When I get asked about the difference between a film actor and a movie star, I usually bring up Burt Reynolds, who was the latter. By his own choice.
As he demonstrated in 1972’s Deliverance, in which he gave the performance of his career as macho outdoorsman Lewis, Reynolds could have been a major actor. Instead, he steered in a more commercial direction, preferring to make movies – and money – doing Cannonball Runs (I, II and III), a few Smokey and the Bandits and the occasional Hooper.
But if movie stars are measured in box office instead of awards and critical acclaim, Reynolds was a great star. From 1978 through 1982, he was the highest-grossing performer in Hollywood. His fans liked him as the swaggering, smirking, good ol’ boy, and that is what he gave them, time and again.
Reynolds died today at the age of 82, in his adopted hometown of Jupiter, where he once had a renowned dinner theater and a ranch-residence, complete with film and television production facilities.
Although he was born in Lansing, Mich. (or Waycross, Ga., depending on whom you believe), he has long been thought of as a favorite son of Palm Beach County.
His family moved here in the early ’50s, where his father became the police chief of Riviera Beach. Buddy Reynolds excelled at football at Palm Beach High School, earning a sports scholarship to Florida State. But his dream of playing pro ball was quashed by a knee injury in his first game. His affection for football would later be captured in The Longest Yard and Semi-Tough.

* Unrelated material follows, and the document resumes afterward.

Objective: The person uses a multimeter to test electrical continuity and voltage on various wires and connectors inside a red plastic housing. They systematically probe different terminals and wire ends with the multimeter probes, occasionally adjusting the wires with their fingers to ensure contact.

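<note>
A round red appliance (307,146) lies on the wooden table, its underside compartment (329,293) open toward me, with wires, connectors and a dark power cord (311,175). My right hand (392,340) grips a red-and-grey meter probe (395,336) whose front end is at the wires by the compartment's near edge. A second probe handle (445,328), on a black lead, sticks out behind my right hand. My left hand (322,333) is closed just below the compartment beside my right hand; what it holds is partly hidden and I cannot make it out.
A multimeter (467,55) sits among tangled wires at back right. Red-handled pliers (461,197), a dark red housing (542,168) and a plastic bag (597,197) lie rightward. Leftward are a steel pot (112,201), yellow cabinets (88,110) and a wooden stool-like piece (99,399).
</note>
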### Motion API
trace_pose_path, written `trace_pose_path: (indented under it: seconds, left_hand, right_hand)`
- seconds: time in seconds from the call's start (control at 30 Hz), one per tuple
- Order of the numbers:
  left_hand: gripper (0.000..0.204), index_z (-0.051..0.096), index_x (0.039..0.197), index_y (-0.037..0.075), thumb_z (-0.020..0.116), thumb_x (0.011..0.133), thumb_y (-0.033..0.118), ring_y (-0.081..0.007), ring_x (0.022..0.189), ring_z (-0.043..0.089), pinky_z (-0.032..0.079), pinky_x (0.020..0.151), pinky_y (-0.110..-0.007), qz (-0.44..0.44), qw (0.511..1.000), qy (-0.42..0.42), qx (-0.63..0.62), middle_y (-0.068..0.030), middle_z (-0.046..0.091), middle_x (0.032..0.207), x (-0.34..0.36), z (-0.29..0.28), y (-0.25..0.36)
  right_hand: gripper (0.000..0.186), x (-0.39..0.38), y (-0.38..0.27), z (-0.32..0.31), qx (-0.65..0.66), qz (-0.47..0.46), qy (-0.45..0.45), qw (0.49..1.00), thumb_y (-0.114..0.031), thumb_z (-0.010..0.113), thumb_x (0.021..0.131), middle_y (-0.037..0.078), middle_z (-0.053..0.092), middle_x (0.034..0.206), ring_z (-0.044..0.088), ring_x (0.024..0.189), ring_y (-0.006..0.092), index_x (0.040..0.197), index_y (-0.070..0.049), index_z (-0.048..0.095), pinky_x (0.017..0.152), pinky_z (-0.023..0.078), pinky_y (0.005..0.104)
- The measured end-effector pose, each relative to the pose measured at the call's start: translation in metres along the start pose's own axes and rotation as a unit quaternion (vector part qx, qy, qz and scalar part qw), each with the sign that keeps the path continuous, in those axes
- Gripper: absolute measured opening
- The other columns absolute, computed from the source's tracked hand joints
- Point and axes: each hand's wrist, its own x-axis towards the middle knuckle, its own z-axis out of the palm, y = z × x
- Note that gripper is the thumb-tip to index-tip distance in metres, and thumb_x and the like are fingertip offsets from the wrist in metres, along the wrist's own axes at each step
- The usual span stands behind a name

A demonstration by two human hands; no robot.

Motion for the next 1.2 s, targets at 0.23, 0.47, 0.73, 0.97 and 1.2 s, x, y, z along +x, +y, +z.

Returning home, he caught the acting bug in the classroom and on the stage of Palm Beach Junior College (now State College). Cast in the play Outward Bound, he won the Florida State Drama Award in 1956 and his career path was decided. Following continuing roles on TV’s Riverboat and Gunsmoke, John Boorman cast Reynolds in Deliverance (after Marlon Brando turned the role down.)
He all but put Jupiter on the map by founding his eponymous dinner theater there, which became a magnet for tour buses and his Hollywood pals, who yearned to flex their stage acting muscles far from media scrutiny. Breaking with the usual chow-and-show fare, Reynolds once mounted Arthur Miller’s classic Death of a Salesman there, with a cast headed by Vincent Gardenia and Julie Harris, staged by his favorite director, Charles Nelson Reilly. Very classy.
At the dinner theater, he gave internships to promising young actors and writers, which grew into the Burt Reynolds Institute for Theatre Training (BRITT). When I first moved down to South Florida in the early ’90s, it was hard to take seriously a conservatory with Reynolds’s name on it, but I soon became a believer. Often when he was in town, he would call over to the institute and arrange for a midnight acting class that he would teach. It may not have been compatible with his laid-back star persona, but I observed what a knowledgeable and sensitive instructor and acting coach Reynolds could be.
I also learned firsthand how fiercely loyal he could be to his friends who would fly in to the area to help out his institute. When the mayor of West Palm Beach lobbied Reynolds to move BRITT to her town, he called on his longtime friend Ann-Margret to appear at the new theater’s opening with him in the two-character play, Love Letters.
Alas, she had never been in a live stage play before and that mean Palm Beach Post theater critic – OK, yes, me – gave her some career counseling in print. The day after the review ran, Reynolds called me at home, redressed me for my uncharitable words and implored me to return to the theater that night to see it again and change my opinion.
Reynolds eventually earned an Oscar nomination playing porn director Jack Horner in 1997’s Boogie Nights. Had he not turned down other iconic roles, there is no telling how crowded his mantelpiece would be. He passed on playing Star Wars’ Han Solo (which of course went to a young Harrison Ford), astronaut Garrett Breedlove in Terms of Endearment (Jack Nicholson), cop John McClain in Die Hard (Bruce Willis), Randall P. McMurphy in One Flew Over the Cuckoo’s Nest (Nicholson again) and wealthy Edward Lewis in Pretty Woman (Richard Gere).
Such missed opportunities to show his acting mettle were acknowledged by Reynolds in his autobiography, But Enough About Me. He conceded that he didn’t open himself to “risky parts because I wasn’t interested in challenging myself as an actor. I was interested in having a good time.”
That he apparently had, and he certainly also gave a good time to his moviegoing fans.